Requirement:
Working through the entries below, find how many lines include the string "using"; give only that number.

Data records
......

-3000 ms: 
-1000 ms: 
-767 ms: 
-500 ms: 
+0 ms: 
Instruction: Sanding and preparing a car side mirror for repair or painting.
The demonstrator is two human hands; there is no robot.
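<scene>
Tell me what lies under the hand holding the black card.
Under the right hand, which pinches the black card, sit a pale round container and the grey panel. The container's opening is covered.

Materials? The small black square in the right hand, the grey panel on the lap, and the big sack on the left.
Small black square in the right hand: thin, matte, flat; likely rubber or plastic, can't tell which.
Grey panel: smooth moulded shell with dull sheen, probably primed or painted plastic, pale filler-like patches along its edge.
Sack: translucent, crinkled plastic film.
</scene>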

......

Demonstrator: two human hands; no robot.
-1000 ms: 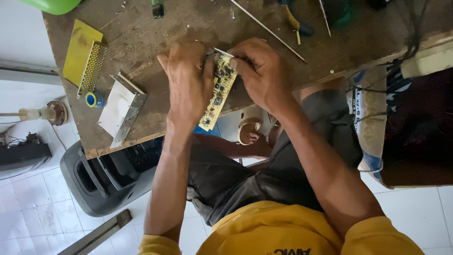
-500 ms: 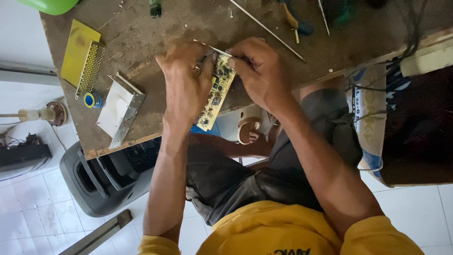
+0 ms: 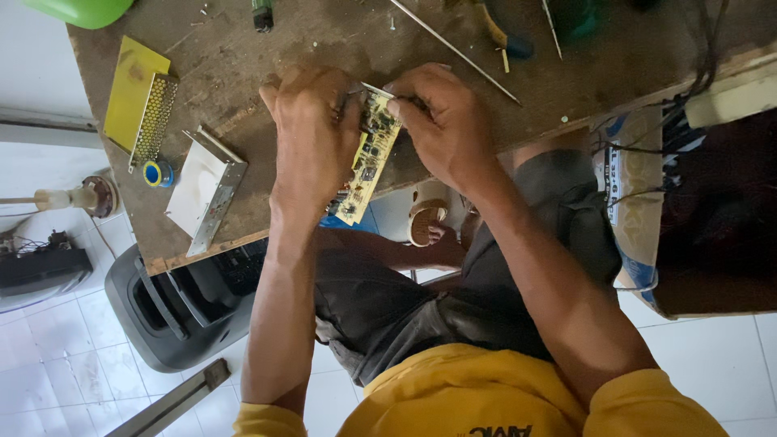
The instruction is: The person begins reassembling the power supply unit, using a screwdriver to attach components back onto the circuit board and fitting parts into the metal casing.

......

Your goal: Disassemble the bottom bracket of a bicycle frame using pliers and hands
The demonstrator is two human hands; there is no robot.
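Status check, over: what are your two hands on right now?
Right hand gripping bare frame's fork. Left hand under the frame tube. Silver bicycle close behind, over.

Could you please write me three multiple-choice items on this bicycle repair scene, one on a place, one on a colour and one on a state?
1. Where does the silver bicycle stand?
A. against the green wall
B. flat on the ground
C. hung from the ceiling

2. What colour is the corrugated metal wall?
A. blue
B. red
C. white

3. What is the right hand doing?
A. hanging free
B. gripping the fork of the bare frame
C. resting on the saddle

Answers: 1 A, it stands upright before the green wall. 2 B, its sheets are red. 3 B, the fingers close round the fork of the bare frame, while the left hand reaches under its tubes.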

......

Exercise result:
2